Segment Start: Records supplied

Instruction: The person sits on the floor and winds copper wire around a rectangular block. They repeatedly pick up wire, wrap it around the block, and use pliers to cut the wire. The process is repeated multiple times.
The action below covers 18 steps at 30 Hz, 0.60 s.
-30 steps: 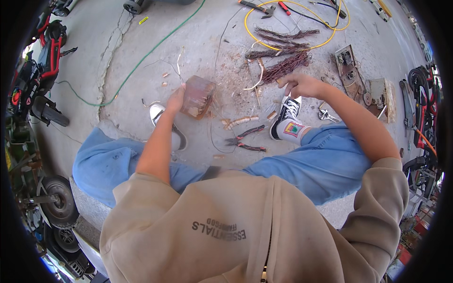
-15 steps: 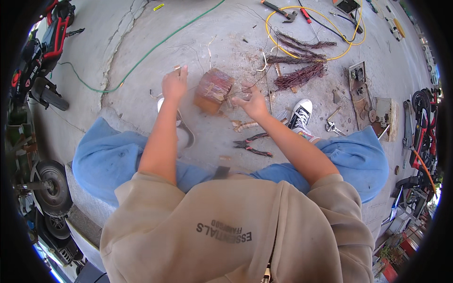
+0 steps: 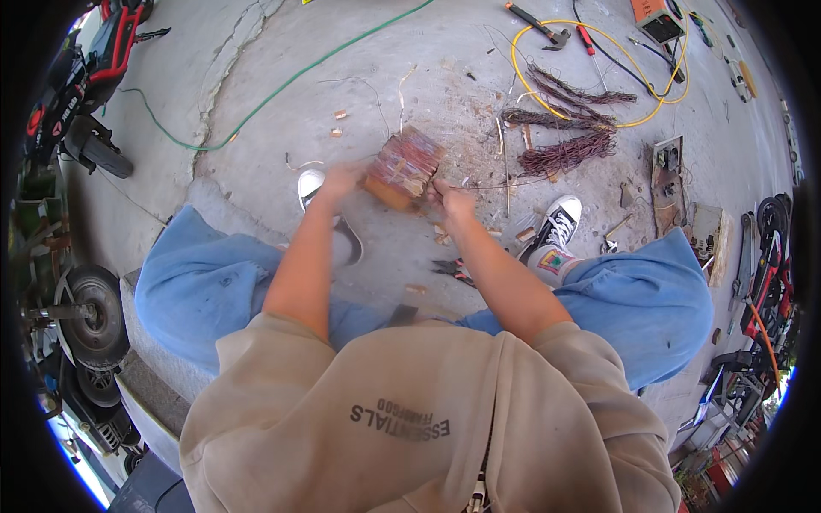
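Note:
A boxy wire-wound coil block (image 3: 404,167), with reddish-brown windings on top and an orange-brown side, stands tilted between my feet. My left hand (image 3: 345,179) is at its left side, smeared by motion, so its fingers cannot be made out. My right hand (image 3: 453,199) is at the block's right edge with fingertips pinched together. A thin reddish wire (image 3: 496,186) runs from those fingertips toward the bundles on the right. Partly hidden behind my right forearm lie black-and-red pliers (image 3: 453,269).
Bundles of dark reddish wire (image 3: 569,154) lie to the right, by a yellow hose (image 3: 516,60), a hammer (image 3: 543,27) and a red-handled screwdriver (image 3: 587,41). A green hose (image 3: 316,64) crosses the floor at far left. Metal parts (image 3: 669,184) sit beyond my right shoe (image 3: 560,222).
Both hands have moved in against the coil block from slightly apart. My right fingers have closed on the wire. The view has shifted, and my right forearm now covers more of the pliers.

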Motion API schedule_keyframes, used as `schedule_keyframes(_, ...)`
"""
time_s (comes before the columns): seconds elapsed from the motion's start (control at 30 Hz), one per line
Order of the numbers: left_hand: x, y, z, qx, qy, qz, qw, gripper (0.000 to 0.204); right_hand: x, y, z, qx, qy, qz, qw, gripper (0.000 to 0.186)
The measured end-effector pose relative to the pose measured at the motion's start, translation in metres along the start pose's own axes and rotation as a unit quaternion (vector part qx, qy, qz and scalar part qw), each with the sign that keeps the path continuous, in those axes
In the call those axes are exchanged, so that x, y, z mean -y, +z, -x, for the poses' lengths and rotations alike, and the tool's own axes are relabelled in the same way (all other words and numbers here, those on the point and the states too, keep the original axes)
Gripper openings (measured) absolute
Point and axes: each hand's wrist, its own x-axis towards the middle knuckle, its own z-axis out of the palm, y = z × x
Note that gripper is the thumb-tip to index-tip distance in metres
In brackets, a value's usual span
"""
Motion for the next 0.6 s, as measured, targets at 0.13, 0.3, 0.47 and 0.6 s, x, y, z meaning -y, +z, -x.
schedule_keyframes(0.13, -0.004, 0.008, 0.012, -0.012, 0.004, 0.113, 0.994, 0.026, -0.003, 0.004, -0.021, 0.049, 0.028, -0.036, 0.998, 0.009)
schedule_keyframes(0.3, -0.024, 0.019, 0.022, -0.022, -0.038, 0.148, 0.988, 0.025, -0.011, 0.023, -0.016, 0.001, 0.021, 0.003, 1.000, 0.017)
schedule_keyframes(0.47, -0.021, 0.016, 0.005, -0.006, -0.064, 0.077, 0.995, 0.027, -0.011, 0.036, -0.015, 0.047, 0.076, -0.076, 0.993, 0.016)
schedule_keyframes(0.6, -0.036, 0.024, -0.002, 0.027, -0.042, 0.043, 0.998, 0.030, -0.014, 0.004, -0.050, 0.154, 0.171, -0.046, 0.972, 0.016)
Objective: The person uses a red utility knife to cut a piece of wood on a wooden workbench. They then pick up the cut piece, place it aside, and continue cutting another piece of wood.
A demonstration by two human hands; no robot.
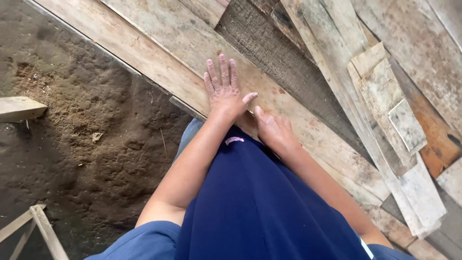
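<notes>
My left hand (224, 89) lies flat, palm down and fingers spread, on a long pale wooden plank (159, 53) that runs diagonally from upper left to lower right. Just to its right, my right hand (275, 131) rests on the same plank with its fingers curled under; whether it grips anything is hidden. Both forearms reach forward over my dark blue clothing (255, 202), which covers the near part of the plank.
More weathered boards (385, 91) and short offcuts (406, 125) are stacked to the right, with a dark rough board (284, 58) between them. Bare dirt floor (82, 120) is on the left, with a wood block (19, 108) and a wooden frame corner (38, 226).
</notes>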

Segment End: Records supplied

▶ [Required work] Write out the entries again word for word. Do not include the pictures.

▶ [Solution]
Instruction: The person sits on the floor and winds copper wire around a rectangular block. They repeatedly pick up wire, wrap it around the block, and use pliers to cut the wire. The process is repeated multiple times.
The action below covers 18 steps at 30 Hz, 0.60 s.
-30 steps: 
-15 steps: 
+0 steps: 
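Note:
A boxy wire-wound coil block (image 3: 404,167), with reddish-brown windings on top and an orange-brown side, stands tilted between my feet. My left hand (image 3: 345,179) is at its left side, smeared by motion, so its fingers cannot be made out. My right hand (image 3: 453,199) is at the block's right edge with fingertips pinched together. A thin reddish wire (image 3: 496,186) runs from those fingertips toward the bundles on the right. Partly hidden behind my right forearm lie black-and-red pliers (image 3: 453,269).
Bundles of dark reddish wire (image 3: 569,154) lie to the right, by a yellow hose (image 3: 516,60), a hammer (image 3: 543,27) and a red-handled screwdriver (image 3: 587,41). A green hose (image 3: 316,64) crosses the floor at far left. Metal parts (image 3: 669,184) sit beyond my right shoe (image 3: 560,222).
Both hands have moved in against the coil block from slightly apart. My right fingers have closed on the wire. The view has shifted, and my right forearm now covers more of the pliers.
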
Motion API schedule_keyframes, used as `schedule_keyframes(_, ...)`
"""
time_s (comes before the columns): seconds elapsed from the motion's start (control at 30 Hz), one per line
Order of the numbers: left_hand: x, y, z, qx, qy, qz, qw, gripper (0.000 to 0.204); right_hand: x, y, z, qx, qy, qz, qw, gripper (0.000 to 0.186)
The measured end-effector pose relative to the pose measured at the motion's start, translation in metres along the start pose's own axes and rotation as a unit quaternion (vector part qx, qy, qz and scalar part qw), each with the sign that keeps the path continuous, in those axes
In the call those axes are exchanged, so that x, y, z mean -y, +z, -x, for the poses' lengths and rotations alike, and the tool's own axes are relabelled in the same way (all other words and numbers here, those on the point and the states too, keep the original axes)
Gripper openings (measured) absolute
Point and axes: each hand's wrist, its own x-axis towards the middle knuckle, its own z-axis out of the palm, y = z × x
Note that gripper is the thumb-tip to index-tip distance in metres
In brackets, a value's usual span
"""
Motion for the next 0.6 s, as measured, targets at 0.13, 0.3, 0.47 and 0.6 s, x, y, z meaning -y, +z, -x.
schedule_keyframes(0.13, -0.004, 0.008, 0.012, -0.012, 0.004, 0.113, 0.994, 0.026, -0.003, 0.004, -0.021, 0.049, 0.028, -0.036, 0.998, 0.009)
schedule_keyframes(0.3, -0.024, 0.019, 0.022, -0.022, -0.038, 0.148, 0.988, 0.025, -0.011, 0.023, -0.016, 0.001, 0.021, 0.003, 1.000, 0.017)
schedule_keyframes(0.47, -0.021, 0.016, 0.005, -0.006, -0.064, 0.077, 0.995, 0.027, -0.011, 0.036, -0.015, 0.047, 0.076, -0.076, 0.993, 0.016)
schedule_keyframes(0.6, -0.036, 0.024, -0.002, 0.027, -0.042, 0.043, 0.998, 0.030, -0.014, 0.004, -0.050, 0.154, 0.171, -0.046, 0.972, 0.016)
Objective: The person uses a red utility knife to cut a piece of wood on a wooden workbench. They then pick up the cut piece, place it aside, and continue cutting another piece of wood.
A demonstration by two human hands; no robot.
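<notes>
My left hand (224, 89) lies flat, palm down and fingers spread, on a long pale wooden plank (159, 53) that runs diagonally from upper left to lower right. Just to its right, my right hand (275, 131) rests on the same plank with its fingers curled under; whether it grips anything is hidden. Both forearms reach forward over my dark blue clothing (255, 202), which covers the near part of the plank.
More weathered boards (385, 91) and short offcuts (406, 125) are stacked to the right, with a dark rough board (284, 58) between them. Bare dirt floor (82, 120) is on the left, with a wood block (19, 108) and a wooden frame corner (38, 226).
</notes>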

Nothing else is required to complete this exercise.